■ **WHAT YOU NEED TO DO**
Your answer should be one number: how many lines of the data include the string "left"?

#### DATASET EXCERPT

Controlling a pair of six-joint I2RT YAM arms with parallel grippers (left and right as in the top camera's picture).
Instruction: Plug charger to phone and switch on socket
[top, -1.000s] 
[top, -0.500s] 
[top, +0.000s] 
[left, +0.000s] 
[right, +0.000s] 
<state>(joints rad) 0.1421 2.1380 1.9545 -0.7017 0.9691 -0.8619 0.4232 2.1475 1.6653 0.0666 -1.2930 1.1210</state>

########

■ **SOLUTION TO THIS PROBLEM**
2